# [Goal of the exercise]
Could you reproduce, word for word, everything below from the line containing "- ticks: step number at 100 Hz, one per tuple" down to the line containing "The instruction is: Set", with both of those lines included and no others?

# [Source material]
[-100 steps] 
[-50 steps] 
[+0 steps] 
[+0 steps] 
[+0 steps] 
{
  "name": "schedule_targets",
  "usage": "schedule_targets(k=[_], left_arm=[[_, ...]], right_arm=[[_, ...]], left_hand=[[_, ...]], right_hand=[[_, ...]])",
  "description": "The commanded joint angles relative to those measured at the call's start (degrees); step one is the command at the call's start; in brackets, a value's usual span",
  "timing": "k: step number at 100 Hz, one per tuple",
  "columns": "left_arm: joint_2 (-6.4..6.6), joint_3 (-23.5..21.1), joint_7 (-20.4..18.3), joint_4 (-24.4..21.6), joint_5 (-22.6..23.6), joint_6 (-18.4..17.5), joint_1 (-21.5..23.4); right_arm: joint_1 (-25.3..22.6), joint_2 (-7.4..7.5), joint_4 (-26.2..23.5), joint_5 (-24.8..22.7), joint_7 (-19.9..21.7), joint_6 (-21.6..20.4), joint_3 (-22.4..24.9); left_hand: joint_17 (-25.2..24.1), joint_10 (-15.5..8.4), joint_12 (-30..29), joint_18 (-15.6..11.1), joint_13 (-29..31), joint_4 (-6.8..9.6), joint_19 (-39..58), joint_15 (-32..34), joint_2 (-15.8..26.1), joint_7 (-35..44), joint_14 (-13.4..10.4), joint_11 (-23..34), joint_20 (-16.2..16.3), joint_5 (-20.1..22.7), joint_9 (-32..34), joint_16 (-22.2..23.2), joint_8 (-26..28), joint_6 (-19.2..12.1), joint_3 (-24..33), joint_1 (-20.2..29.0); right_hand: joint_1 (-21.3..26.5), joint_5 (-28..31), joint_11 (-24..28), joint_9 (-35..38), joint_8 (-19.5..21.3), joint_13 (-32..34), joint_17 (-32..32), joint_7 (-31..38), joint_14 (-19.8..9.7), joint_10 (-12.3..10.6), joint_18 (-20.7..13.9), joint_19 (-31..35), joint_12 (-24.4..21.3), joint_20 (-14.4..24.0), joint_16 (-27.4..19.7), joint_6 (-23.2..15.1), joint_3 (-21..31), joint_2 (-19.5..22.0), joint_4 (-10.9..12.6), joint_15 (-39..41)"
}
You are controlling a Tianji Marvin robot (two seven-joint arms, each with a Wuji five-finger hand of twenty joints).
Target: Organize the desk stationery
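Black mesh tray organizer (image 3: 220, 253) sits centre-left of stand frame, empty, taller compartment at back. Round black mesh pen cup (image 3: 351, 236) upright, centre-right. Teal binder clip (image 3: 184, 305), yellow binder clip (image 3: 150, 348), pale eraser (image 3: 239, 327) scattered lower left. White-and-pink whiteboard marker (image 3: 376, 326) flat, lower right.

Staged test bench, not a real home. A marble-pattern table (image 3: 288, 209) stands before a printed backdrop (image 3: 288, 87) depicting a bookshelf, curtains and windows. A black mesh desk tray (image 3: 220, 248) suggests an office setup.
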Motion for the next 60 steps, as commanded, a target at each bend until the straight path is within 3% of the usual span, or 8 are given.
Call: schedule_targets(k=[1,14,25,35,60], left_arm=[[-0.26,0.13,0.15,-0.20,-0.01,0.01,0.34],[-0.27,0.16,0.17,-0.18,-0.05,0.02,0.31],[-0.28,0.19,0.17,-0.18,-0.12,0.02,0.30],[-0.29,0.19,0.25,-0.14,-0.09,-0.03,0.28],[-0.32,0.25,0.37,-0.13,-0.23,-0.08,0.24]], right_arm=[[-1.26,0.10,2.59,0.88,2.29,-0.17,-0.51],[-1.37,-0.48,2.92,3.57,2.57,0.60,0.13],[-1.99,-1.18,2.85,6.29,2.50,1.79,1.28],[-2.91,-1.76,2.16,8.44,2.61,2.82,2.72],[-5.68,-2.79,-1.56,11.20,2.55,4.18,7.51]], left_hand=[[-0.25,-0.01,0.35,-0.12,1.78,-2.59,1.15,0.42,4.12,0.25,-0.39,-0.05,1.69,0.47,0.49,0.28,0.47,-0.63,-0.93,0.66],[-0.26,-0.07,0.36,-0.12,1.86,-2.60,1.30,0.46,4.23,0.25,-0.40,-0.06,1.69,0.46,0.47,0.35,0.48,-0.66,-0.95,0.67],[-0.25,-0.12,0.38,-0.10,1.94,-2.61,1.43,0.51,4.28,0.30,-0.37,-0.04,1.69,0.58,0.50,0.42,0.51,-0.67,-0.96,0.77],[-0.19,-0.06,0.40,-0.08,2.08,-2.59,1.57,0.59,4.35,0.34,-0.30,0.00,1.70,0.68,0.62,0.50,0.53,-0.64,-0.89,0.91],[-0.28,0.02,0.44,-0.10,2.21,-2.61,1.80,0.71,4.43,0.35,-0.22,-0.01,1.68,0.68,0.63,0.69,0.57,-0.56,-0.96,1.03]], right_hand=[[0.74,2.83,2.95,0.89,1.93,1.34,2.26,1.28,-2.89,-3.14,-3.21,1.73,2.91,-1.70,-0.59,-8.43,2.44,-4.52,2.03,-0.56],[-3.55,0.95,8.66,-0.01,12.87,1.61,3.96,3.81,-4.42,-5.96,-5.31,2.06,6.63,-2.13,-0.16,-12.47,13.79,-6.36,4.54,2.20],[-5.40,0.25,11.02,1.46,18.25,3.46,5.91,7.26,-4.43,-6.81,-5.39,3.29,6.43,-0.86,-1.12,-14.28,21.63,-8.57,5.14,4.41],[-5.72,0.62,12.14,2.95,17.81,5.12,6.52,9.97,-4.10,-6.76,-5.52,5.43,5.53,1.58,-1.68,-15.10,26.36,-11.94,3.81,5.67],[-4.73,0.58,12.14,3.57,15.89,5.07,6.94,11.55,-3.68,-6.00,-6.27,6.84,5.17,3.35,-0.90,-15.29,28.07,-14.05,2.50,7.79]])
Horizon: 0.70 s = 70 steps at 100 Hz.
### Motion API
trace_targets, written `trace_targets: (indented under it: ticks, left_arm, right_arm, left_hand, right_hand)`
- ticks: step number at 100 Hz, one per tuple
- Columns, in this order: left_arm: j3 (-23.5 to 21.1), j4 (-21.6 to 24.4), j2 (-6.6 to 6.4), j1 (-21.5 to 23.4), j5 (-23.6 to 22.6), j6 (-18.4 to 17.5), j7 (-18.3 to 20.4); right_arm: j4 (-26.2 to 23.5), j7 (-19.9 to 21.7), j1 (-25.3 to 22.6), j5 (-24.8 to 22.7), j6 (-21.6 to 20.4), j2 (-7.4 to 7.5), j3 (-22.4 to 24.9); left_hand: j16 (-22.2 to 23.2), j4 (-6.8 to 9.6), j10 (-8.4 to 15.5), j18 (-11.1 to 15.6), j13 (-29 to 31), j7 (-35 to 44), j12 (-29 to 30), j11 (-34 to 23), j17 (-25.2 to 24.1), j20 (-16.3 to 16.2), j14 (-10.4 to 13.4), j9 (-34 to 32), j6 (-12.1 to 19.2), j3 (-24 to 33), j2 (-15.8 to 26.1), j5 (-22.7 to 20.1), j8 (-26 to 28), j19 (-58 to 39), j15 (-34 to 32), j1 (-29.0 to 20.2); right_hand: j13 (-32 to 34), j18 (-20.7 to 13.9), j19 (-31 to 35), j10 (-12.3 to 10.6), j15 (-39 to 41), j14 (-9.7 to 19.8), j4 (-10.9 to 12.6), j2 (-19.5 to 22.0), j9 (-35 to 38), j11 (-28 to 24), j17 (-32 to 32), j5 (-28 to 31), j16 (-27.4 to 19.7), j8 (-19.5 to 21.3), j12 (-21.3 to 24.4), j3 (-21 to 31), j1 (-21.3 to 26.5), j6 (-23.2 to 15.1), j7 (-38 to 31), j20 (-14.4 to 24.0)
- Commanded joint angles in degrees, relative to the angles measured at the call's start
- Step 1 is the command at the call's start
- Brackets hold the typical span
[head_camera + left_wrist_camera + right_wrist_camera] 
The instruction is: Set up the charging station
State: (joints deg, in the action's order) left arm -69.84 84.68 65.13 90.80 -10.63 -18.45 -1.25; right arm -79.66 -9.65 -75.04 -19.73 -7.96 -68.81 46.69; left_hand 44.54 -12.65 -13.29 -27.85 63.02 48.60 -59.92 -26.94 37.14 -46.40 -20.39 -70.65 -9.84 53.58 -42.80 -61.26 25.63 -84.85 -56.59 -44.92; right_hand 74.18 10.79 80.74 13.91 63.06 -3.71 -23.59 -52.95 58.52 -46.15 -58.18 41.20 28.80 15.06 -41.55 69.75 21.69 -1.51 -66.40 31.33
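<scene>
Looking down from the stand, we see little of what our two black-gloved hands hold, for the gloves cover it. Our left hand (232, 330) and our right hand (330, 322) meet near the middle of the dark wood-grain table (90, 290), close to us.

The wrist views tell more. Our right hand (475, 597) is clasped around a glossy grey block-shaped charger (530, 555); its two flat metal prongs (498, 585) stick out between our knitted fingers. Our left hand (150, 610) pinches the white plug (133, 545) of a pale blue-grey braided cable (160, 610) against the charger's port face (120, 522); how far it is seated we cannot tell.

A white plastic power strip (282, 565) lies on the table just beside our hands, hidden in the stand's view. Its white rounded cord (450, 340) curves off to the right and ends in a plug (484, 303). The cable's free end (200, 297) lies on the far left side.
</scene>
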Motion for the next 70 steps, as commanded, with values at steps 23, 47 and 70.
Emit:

# [Answer box]
- ticks: step number at 100 Hz, one per tuple
- Columns, in this order: left_arm: j3 (-23.5 to 21.1), j4 (-21.6 to 24.4), j2 (-6.6 to 6.4), j1 (-21.5 to 23.4), j5 (-23.6 to 22.6), j6 (-18.4 to 17.5), j7 (-18.3 to 20.4); right_arm: j4 (-26.2 to 23.5), j7 (-19.9 to 21.7), j1 (-25.3 to 22.6), j5 (-24.8 to 22.7), j6 (-21.6 to 20.4), j2 (-7.4 to 7.5), j3 (-22.4 to 24.9); left_hand: j16 (-22.2 to 23.2), j4 (-6.8 to 9.6), j10 (-8.4 to 15.5), j18 (-11.1 to 15.6), j13 (-29 to 31), j7 (-35 to 44), j12 (-29 to 30), j11 (-34 to 23), j17 (-25.2 to 24.1), j20 (-16.3 to 16.2), j14 (-10.4 to 13.4), j9 (-34 to 32), j6 (-12.1 to 19.2), j3 (-24 to 33), j2 (-15.8 to 26.1), j5 (-22.7 to 20.1), j8 (-26 to 28), j19 (-58 to 39), j15 (-34 to 32), j1 (-29.0 to 20.2); right_hand: j13 (-32 to 34), j18 (-20.7 to 13.9), j19 (-31 to 35), j10 (-12.3 to 10.6), j15 (-39 to 41), j14 (-9.7 to 19.8), j4 (-10.9 to 12.6), j2 (-19.5 to 22.0), j9 (-35 to 38), j11 (-28 to 24), j17 (-32 to 32), j5 (-28 to 31), j16 (-27.4 to 19.7), j8 (-19.5 to 21.3), j12 (-21.3 to 24.4), j3 (-21 to 31), j1 (-21.3 to 26.5), j6 (-23.2 to 15.1), j7 (-38 to 31), j20 (-14.4 to 24.0)
- Commanded joint angles in degrees, relative to the angles measured at the call's start
- Step 1 is the command at the call's start
- Brackets hold the typical span
[head_camera + left_wrist_camera + right_wrist_camera] 
The instruction is: Set up the charging station

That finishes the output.